Activity :: Apart from the pictures, which must be omitted, restate the data exactly.

Data below ::

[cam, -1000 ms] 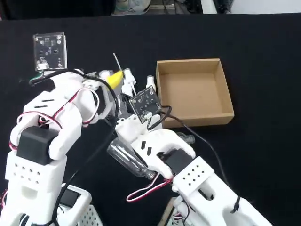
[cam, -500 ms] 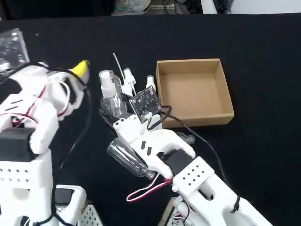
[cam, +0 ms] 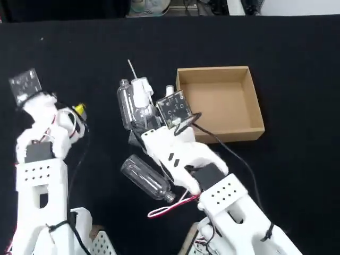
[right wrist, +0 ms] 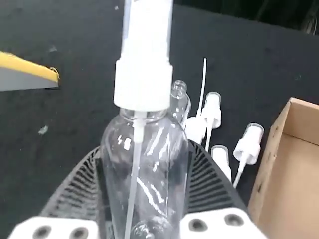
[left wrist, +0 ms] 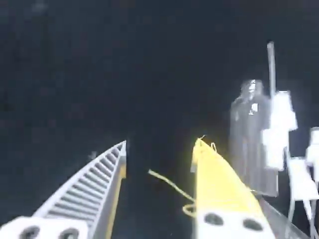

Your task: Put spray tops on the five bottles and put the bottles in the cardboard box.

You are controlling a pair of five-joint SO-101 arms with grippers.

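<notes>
A clear bottle (right wrist: 144,164), its spray top (right wrist: 144,64) fitted, is clamped between the right gripper's (cam: 135,114) jaws above the black table (cam: 297,64). The cardboard box (cam: 223,135) sits at its 3 o'clock, with loose spray tops (right wrist: 212,112) between them. A second bottle (cam: 146,178) lies at 6 o'clock. At 9 o'clock, well apart, the left gripper (left wrist: 159,147) hangs with jaws apart.

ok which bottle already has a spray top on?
The bottle in the right end effector: a white spray top sits on its neck. The other bottle, lying on its side, has a bare neck.
</notes>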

Response box ::
[cam, -1000 ms] 
[cam, -500 ms] 
[cam, +0 ms] 
[right wrist, +0 ms] 
[left wrist, +0 ms] 

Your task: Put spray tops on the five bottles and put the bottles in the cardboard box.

You are controlling a pair of five-joint SO-101 arms with grippers.

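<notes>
A clear bottle (right wrist: 144,164), its spray top (right wrist: 144,64) fitted, is clamped between the right gripper's (cam: 135,114) jaws above the black table (cam: 297,64). The cardboard box (cam: 223,135) sits at its 3 o'clock, with loose spray tops (right wrist: 212,112) between them. A second bottle (cam: 146,178) lies at 6 o'clock. At 9 o'clock, well apart, the left gripper (left wrist: 159,147) hangs with jaws apart.

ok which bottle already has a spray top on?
The bottle in the right end effector: a white spray top sits on its neck. The other bottle, lying on its side, has a bare neck.
</notes>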

Nothing further remains for this exercise.